What to do: Repeat the entries exactly. Leave nothing out.

Records for this task:
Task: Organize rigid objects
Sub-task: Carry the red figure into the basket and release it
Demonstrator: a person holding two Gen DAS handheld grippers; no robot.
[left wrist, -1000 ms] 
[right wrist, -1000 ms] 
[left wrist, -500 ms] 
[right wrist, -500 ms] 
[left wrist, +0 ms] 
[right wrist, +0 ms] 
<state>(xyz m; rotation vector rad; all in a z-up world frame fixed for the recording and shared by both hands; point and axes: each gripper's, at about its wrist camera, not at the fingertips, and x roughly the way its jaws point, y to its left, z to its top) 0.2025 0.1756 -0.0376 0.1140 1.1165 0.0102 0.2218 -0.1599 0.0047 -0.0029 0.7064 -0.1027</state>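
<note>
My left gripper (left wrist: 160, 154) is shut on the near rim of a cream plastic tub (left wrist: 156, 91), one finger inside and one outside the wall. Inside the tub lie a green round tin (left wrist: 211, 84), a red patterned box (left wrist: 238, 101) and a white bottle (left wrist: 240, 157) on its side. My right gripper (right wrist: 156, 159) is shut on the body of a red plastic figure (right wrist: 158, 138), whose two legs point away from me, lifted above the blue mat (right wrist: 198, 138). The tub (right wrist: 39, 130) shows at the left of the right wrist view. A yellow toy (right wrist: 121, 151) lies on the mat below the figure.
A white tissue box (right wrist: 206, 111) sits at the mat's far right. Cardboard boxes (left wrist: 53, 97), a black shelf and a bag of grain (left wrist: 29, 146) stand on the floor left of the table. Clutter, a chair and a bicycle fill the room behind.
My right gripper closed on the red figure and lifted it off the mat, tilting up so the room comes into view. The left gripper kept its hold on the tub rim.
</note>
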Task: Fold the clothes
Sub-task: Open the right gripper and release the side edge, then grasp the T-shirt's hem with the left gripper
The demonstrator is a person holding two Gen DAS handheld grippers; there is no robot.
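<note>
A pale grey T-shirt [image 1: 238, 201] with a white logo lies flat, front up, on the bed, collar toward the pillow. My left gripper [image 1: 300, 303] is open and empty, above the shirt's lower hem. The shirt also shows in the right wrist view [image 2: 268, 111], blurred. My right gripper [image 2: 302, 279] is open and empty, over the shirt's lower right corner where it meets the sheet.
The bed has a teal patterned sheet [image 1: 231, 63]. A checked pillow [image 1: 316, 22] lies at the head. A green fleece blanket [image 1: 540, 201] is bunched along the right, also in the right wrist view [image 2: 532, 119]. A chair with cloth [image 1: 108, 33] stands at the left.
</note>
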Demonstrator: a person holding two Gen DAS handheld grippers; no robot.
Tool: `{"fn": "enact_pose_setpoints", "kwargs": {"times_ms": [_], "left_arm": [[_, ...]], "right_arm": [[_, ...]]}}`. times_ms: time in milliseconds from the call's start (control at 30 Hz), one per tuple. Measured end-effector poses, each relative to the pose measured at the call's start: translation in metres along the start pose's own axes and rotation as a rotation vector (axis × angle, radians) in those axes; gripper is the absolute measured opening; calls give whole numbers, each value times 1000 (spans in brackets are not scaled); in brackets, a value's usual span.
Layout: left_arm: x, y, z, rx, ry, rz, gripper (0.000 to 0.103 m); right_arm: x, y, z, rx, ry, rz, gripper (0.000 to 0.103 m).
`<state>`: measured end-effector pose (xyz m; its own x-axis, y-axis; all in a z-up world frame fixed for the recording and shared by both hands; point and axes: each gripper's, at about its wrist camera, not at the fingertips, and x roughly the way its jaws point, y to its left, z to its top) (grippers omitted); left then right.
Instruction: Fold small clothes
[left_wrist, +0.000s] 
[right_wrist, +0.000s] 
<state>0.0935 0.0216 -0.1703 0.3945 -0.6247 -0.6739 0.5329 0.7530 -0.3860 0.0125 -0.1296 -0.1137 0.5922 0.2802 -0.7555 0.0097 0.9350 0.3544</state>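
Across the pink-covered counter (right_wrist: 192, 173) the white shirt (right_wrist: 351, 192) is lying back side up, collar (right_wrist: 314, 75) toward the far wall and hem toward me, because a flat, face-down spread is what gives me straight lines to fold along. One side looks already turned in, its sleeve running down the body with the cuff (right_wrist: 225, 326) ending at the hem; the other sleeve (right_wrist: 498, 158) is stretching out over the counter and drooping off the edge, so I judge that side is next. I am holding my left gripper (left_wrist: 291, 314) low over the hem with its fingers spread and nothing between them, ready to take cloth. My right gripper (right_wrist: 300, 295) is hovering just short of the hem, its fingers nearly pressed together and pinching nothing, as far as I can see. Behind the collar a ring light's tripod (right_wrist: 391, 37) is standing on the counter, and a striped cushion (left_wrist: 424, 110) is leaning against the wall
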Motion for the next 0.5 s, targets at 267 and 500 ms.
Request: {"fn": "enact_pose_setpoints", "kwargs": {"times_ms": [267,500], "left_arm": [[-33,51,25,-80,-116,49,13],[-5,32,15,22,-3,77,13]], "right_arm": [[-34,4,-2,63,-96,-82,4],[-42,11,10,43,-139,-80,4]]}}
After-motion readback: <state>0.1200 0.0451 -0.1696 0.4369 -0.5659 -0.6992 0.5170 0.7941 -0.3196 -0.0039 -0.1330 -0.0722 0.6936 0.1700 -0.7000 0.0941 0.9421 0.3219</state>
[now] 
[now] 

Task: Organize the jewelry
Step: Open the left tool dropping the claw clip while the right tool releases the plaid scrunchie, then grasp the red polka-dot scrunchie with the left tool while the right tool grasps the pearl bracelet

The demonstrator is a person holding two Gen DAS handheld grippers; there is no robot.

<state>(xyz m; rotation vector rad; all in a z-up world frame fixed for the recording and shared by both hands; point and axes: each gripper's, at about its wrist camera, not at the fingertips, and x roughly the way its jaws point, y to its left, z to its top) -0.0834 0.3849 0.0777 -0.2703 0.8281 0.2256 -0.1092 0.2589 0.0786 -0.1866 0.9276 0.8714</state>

Response for this exercise:
Task: Organize rigid objects
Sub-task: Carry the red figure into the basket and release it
Demonstrator: a person holding two Gen DAS handheld grippers; no robot.
[left wrist, -1000 ms] 
[right wrist, -1000 ms] 
[left wrist, -500 ms] 
[right wrist, -500 ms] 
[left wrist, +0 ms] 
[right wrist, +0 ms] 
<state>(xyz m; rotation vector rad; all in a z-up world frame fixed for the recording and shared by both hands; point and axes: each gripper's, at about its wrist camera, not at the fingertips, and x roughly the way its jaws point, y to its left, z to its top) 0.2025 0.1756 -0.0376 0.1140 1.1165 0.0102 0.2218 -0.1599 0.0047 -0.0029 0.7064 -0.1027</state>
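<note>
My left gripper (left wrist: 160, 154) is shut on the near rim of a cream plastic tub (left wrist: 156, 91), one finger inside and one outside the wall. Inside the tub lie a green round tin (left wrist: 211, 84), a red patterned box (left wrist: 238, 101) and a white bottle (left wrist: 240, 157) on its side. My right gripper (right wrist: 156, 159) is shut on the body of a red plastic figure (right wrist: 158, 138), whose two legs point away from me, lifted above the blue mat (right wrist: 198, 138). The tub (right wrist: 39, 130) shows at the left of the right wrist view. A yellow toy (right wrist: 121, 151) lies on the mat below the figure.
A white tissue box (right wrist: 206, 111) sits at the mat's far right. Cardboard boxes (left wrist: 53, 97), a black shelf and a bag of grain (left wrist: 29, 146) stand on the floor left of the table. Clutter, a chair and a bicycle fill the room behind.
My right gripper closed on the red figure and lifted it off the mat, tilting up so the room comes into view. The left gripper kept its hold on the tub rim.
</note>
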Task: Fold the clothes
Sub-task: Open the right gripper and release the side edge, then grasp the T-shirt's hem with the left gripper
The demonstrator is a person holding two Gen DAS handheld grippers; there is no robot.
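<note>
A pale grey T-shirt [image 1: 238, 201] with a white logo lies flat, front up, on the bed, collar toward the pillow. My left gripper [image 1: 300, 303] is open and empty, above the shirt's lower hem. The shirt also shows in the right wrist view [image 2: 268, 111], blurred. My right gripper [image 2: 302, 279] is open and empty, over the shirt's lower right corner where it meets the sheet.
The bed has a teal patterned sheet [image 1: 231, 63]. A checked pillow [image 1: 316, 22] lies at the head. A green fleece blanket [image 1: 540, 201] is bunched along the right, also in the right wrist view [image 2: 532, 119]. A chair with cloth [image 1: 108, 33] stands at the left.
</note>
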Demonstrator: a person holding two Gen DAS handheld grippers; no robot.
Tool: `{"fn": "enact_pose_setpoints", "kwargs": {"times_ms": [_], "left_arm": [[_, ...]], "right_arm": [[_, ...]]}}`. times_ms: time in milliseconds from the call's start (control at 30 Hz), one per tuple. Measured end-effector poses, each relative to the pose measured at the call's start: translation in metres along the start pose's own axes and rotation as a rotation vector (axis × angle, radians) in those axes; gripper is the absolute measured opening; calls give whole numbers, each value times 1000 (spans in brackets are not scaled); in brackets, a value's usual span.
Layout: left_arm: x, y, z, rx, ry, rz, gripper (0.000 to 0.103 m); right_arm: x, y, z, rx, ry, rz, gripper (0.000 to 0.103 m).
`<state>`: measured end-effector pose (xyz m; its own x-axis, y-axis; all in a z-up world frame fixed for the recording and shared by both hands; point and axes: each gripper's, at about its wrist camera, not at the fingertips, and x roughly the way its jaws point, y to its left, z to its top) (grippers omitted); left then right.
Instruction: Fold small clothes
[left_wrist, +0.000s] 
[right_wrist, +0.000s] 
<state>0.0935 0.0216 -0.1703 0.3945 -0.6247 -0.6739 0.5329 0.7530 -0.3860 0.0125 -0.1296 -0.1137 0.5922 0.2802 -0.7555 0.0097 0.9350 0.3544</state>
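Across the pink-covered counter (right_wrist: 192, 173) the white shirt (right_wrist: 351, 192) is lying back side up, collar (right_wrist: 314, 75) toward the far wall and hem toward me, because a flat, face-down spread is what gives me straight lines to fold along. One side looks already turned in, its sleeve running down the body with the cuff (right_wrist: 225, 326) ending at the hem; the other sleeve (right_wrist: 498, 158) is stretching out over the counter and drooping off the edge, so I judge that side is next. I am holding my left gripper (left_wrist: 291, 314) low over the hem with its fingers spread and nothing between them, ready to take cloth. My right gripper (right_wrist: 300, 295) is hovering just short of the hem, its fingers nearly pressed together and pinching nothing, as far as I can see. Behind the collar a ring light's tripod (right_wrist: 391, 37) is standing on the counter, and a striped cushion (left_wrist: 424, 110) is leaning against the wall
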Motion for the next 0.5 s, targets at 267 and 500 ms.
Request: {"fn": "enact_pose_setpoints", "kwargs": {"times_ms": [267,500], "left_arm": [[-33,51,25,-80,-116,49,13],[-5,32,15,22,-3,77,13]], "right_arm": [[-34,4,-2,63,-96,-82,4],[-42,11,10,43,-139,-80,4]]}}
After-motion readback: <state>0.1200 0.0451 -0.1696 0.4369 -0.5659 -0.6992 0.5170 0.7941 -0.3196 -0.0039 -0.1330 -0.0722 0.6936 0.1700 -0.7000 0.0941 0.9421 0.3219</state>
[now] 
[now] 

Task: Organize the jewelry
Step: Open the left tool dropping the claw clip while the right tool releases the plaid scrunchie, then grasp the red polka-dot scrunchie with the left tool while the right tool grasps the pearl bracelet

The demonstrator is a person holding two Gen DAS handheld grippers; there is no robot.

<state>(xyz m; rotation vector rad; all in a z-up world frame fixed for the recording and shared by both hands; point and axes: each gripper's, at about its wrist camera, not at the fingertips, and x roughly the way its jaws point, y to its left, z to its top) -0.0834 0.3849 0.0777 -0.2703 0.8281 0.2256 -0.1092 0.2589 0.0786 -0.1866 0.9276 0.8714</state>

Output is complete for this exercise.